Your answer should be the lines below from the one with "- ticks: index" to the one with "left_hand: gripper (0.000", both included, given again exactly and with nothing added.
──────── RECORDS PROVIDED
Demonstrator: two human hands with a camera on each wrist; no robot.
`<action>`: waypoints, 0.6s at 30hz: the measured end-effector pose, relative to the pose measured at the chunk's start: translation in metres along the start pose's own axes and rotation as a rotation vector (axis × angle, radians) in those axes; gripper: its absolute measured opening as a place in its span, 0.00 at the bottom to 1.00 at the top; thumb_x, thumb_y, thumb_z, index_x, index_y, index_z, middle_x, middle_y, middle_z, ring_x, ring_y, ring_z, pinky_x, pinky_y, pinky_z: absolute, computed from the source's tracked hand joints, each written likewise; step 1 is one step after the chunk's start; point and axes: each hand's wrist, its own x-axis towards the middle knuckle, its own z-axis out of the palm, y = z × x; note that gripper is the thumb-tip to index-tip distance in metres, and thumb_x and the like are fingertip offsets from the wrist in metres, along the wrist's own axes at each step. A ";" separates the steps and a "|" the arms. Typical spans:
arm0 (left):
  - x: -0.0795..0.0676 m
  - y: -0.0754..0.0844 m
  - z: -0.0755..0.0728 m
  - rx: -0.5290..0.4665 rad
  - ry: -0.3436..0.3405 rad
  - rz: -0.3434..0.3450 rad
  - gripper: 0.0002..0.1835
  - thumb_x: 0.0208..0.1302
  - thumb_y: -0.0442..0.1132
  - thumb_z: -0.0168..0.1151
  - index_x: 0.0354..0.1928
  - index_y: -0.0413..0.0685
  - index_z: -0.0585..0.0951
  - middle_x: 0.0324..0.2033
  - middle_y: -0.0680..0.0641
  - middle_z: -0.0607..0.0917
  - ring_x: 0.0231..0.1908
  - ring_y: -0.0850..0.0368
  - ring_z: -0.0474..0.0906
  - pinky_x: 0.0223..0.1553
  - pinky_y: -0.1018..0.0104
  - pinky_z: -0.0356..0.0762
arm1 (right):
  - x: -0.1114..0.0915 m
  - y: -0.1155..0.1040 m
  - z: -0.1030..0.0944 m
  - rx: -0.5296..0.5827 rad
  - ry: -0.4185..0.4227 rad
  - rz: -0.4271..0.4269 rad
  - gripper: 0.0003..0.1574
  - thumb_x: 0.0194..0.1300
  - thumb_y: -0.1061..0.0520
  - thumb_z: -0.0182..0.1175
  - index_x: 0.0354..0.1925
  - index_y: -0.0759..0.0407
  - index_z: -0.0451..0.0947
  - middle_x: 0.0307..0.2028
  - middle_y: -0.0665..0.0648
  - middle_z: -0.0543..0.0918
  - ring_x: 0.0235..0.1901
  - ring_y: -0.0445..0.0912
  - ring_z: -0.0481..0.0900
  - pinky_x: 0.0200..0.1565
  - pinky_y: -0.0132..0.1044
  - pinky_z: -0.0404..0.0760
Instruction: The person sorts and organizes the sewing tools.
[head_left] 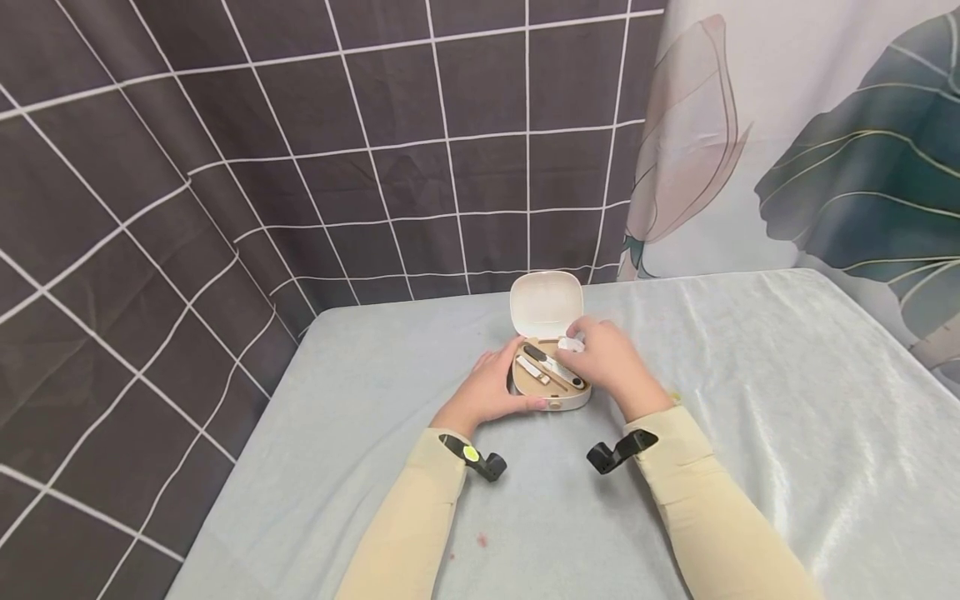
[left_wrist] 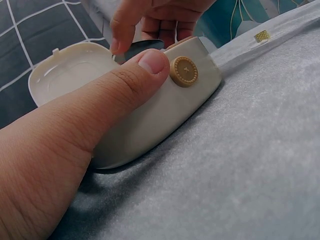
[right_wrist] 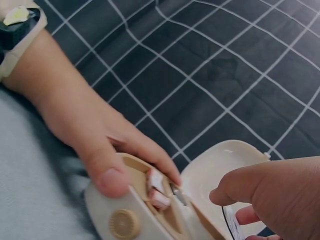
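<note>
A small cream case stands on the bed-like surface with its lid raised. My left hand grips the case's left side, its thumb on the front wall beside a round tan button clasp. In the tan insert lie a small nail clipper and a longer dark-and-white tool, set slantwise. Over the case's right rear part, my right hand pinches a small, flat, shiny piece. Its kind is unclear; in the right wrist view, fingers hide most of it.
Pale, velvety cloth covers the flat surface. A dark curtain with white grid lines hangs behind and on the left; a leaf-patterned one hangs at the right. A small yellowish piece lies right of the case.
</note>
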 end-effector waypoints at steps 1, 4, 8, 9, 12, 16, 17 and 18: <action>0.000 0.000 0.000 0.000 0.000 0.004 0.62 0.45 0.73 0.73 0.79 0.61 0.55 0.69 0.55 0.73 0.68 0.57 0.68 0.74 0.65 0.52 | 0.000 -0.001 0.002 -0.009 0.002 -0.005 0.28 0.60 0.47 0.61 0.51 0.66 0.78 0.40 0.66 0.83 0.43 0.59 0.77 0.43 0.53 0.79; -0.001 0.000 -0.001 -0.005 -0.001 0.012 0.61 0.45 0.72 0.74 0.78 0.61 0.55 0.69 0.54 0.74 0.67 0.57 0.68 0.74 0.64 0.51 | 0.000 -0.002 0.008 -0.034 0.012 -0.026 0.27 0.59 0.47 0.61 0.50 0.66 0.79 0.42 0.68 0.82 0.44 0.60 0.78 0.44 0.54 0.79; -0.001 0.001 -0.002 -0.007 -0.006 0.008 0.61 0.45 0.72 0.73 0.79 0.61 0.55 0.69 0.54 0.73 0.67 0.56 0.68 0.74 0.64 0.50 | 0.001 -0.001 0.015 -0.066 0.026 -0.050 0.27 0.59 0.47 0.61 0.49 0.65 0.81 0.43 0.68 0.83 0.46 0.62 0.78 0.47 0.56 0.79; -0.001 0.001 -0.002 -0.008 -0.005 0.007 0.62 0.45 0.72 0.73 0.79 0.60 0.55 0.69 0.54 0.73 0.68 0.56 0.68 0.74 0.64 0.50 | 0.001 -0.001 0.016 -0.073 0.030 -0.053 0.27 0.59 0.47 0.61 0.49 0.65 0.81 0.43 0.68 0.83 0.46 0.62 0.78 0.47 0.56 0.78; -0.001 0.001 -0.002 -0.002 -0.003 0.001 0.62 0.45 0.73 0.73 0.79 0.60 0.55 0.69 0.54 0.73 0.68 0.56 0.68 0.74 0.63 0.51 | 0.001 -0.001 0.019 -0.092 0.042 -0.059 0.25 0.59 0.47 0.61 0.48 0.64 0.82 0.42 0.67 0.82 0.45 0.63 0.79 0.47 0.57 0.78; -0.002 0.001 -0.002 -0.001 -0.001 -0.008 0.62 0.44 0.73 0.73 0.79 0.62 0.55 0.69 0.54 0.73 0.68 0.56 0.68 0.73 0.63 0.55 | 0.000 -0.001 0.020 -0.113 0.049 -0.070 0.20 0.62 0.50 0.60 0.45 0.64 0.83 0.41 0.67 0.81 0.43 0.65 0.78 0.47 0.57 0.77; -0.002 0.001 -0.002 -0.002 -0.002 -0.011 0.62 0.44 0.73 0.73 0.79 0.62 0.55 0.69 0.54 0.73 0.68 0.56 0.68 0.73 0.63 0.56 | 0.000 -0.001 0.020 -0.117 0.051 -0.073 0.19 0.62 0.51 0.60 0.44 0.64 0.83 0.41 0.67 0.81 0.43 0.65 0.78 0.47 0.57 0.77; -0.002 0.001 -0.002 -0.002 -0.002 -0.011 0.62 0.44 0.73 0.73 0.79 0.63 0.55 0.69 0.54 0.73 0.68 0.56 0.68 0.72 0.62 0.57 | 0.000 0.000 0.020 -0.117 0.051 -0.074 0.19 0.63 0.51 0.60 0.44 0.64 0.83 0.41 0.67 0.81 0.43 0.65 0.78 0.47 0.58 0.76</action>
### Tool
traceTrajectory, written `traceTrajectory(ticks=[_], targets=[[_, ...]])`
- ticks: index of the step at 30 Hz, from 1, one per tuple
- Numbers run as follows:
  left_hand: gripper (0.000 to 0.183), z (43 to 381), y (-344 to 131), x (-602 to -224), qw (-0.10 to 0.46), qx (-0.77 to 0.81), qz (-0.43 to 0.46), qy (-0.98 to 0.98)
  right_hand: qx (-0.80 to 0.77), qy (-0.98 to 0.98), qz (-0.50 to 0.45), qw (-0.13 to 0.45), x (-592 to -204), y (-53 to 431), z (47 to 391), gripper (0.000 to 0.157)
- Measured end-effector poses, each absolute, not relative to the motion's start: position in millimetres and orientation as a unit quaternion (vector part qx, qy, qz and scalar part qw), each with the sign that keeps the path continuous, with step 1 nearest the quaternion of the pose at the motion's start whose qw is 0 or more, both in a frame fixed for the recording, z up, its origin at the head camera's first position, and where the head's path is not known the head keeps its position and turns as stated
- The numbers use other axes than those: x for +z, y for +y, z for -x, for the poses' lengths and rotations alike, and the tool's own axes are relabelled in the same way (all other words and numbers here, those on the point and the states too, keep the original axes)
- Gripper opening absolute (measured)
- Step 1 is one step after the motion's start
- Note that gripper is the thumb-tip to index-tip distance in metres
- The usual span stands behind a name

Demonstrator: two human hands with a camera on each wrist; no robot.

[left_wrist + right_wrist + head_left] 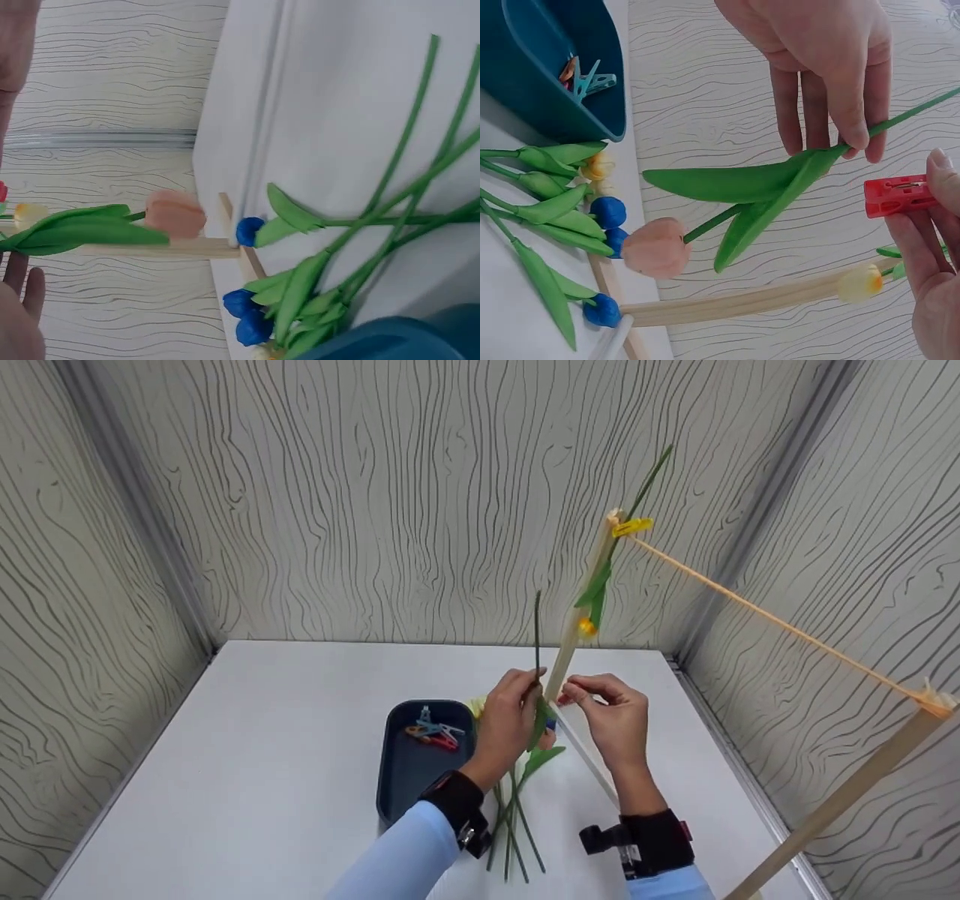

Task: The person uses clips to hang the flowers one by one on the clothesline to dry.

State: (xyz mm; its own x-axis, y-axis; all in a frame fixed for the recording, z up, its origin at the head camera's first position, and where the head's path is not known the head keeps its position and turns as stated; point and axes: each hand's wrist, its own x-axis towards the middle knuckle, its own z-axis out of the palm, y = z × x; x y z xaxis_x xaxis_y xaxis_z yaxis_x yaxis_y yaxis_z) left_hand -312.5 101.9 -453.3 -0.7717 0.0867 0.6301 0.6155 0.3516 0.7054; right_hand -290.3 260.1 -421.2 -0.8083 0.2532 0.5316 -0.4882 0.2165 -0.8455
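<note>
My left hand [510, 720] pinches the green stem of a pink tulip [658, 247], which hangs head down with its leaves [772, 202] below the fingers. Between the thumb and fingers of my right hand [616, 716] is a red clothespin [898, 196], a short way from the stem and apart from it. An orange string [765, 619] runs between two wooden posts. At the far post's top, a yellow clothespin [632, 527] holds a yellow tulip [588, 626] upside down.
A dark blue tray [409, 802] with several colored clothespins [435, 731] stands left of my hands. Several tulips with blue heads [255, 328] and green stems [511, 825] lie on the white table [292, 750]. The near wooden post [840, 802] rises at the right.
</note>
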Motion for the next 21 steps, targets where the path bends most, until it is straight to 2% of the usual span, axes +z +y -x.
traceTrajectory(ticks=[5,10,15,21], targets=[[0.034,315.1,108.0,-432.2,0.242,-0.557,0.24,-0.758,0.623,-0.701,-0.099,0.332,-404.5,258.9,286.8,0.012],[0.029,323.0,119.7,-406.6,0.259,-0.588,0.231,-0.731,0.617,-0.689,-0.105,0.367,-382.3,259.9,284.8,0.013],[0.015,330.3,133.3,-380.1,0.249,-0.617,0.209,-0.716,0.602,-0.692,-0.069,0.393,-360.9,262.6,281.8,0.012],[0.017,339.3,149.0,-349.7,0.246,-0.623,0.234,-0.705,0.577,-0.693,-0.034,0.432,-333.8,266.7,278.7,0.014]])
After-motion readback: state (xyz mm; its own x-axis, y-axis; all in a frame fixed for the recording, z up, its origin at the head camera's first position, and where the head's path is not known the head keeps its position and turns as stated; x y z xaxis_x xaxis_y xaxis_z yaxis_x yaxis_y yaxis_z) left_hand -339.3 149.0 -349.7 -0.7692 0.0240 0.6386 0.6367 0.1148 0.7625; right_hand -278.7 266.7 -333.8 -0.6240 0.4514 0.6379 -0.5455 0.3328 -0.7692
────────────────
● **OUTPUT OF THE TASK**:
- ticks: index of the step at 30 Hz, from 1, one per tuple
- Numbers run as follows:
  left_hand: gripper (0.000 to 0.183), z (43 to 381), y (-344 to 131), x (-602 to -224), qw (-0.10 to 0.46), qx (-0.77 to 0.81), qz (-0.43 to 0.46), qy (-0.98 to 0.98)

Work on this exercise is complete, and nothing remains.